Pour une fois, l’Afrique a décidé de parler d’une seule voix. Elle reste aux aguets et compte bien se faire entendre. En effet, l’un des objectifs de Copenhague est la diminution des émissions mondiales de gaz à effet de serre à partir de 2020 et le maintien du réchauffement moyen sous le seuil de 2°C. Or, pour assurer leur développement économique, les pays africains ne peuvent se plier à de telles exigences, quitte à passer outre les prochains objectifs fixés par ce Sommet, ce que compte faire d’ailleurs l’Afrique du Sud. Mais aussi la Chine, l’Inde et le Brésil. Tous ces pays émergents sont ainsi opposés à l’adoption de réductions contraignantes des émissions de gaz à effet de serre car selon eux les besoins en développement de chaque pays est différent.

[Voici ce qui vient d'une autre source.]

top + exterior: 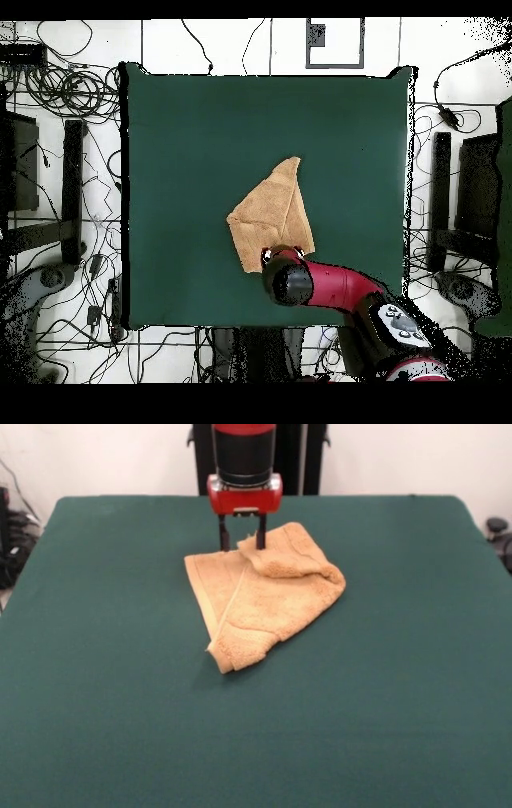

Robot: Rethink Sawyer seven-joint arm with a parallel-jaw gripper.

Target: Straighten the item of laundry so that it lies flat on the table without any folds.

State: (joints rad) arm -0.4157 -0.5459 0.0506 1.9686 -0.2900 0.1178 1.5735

Mais si la croissance économique et démographique se poursuit sans l'adoption de changements drastiques dans la manière dont les ressources sont utilisées, la planète ne sera pas en mesure de soutenir l'économie mondiale.

D’ailleurs, le continent noir veut bien mettre en place des stratégies de lutte contre les changements climatiques, mais pas sans dédommagements. Les dirigeants africains ont déjà statué sur le montant des compensations qu’ils demanderaient aux pays développés à Copenhague, soit près de 44 milliards d’euros pour pouvoir faire face à ces phénomènes climatiques et mettre en place des économies vertes. Un bras de fer qui s’annonce musclé car les pays développés ont reconnu qu’ils devaient apporter leur soutien aux pays en développement, mais sans s'avancer davantage.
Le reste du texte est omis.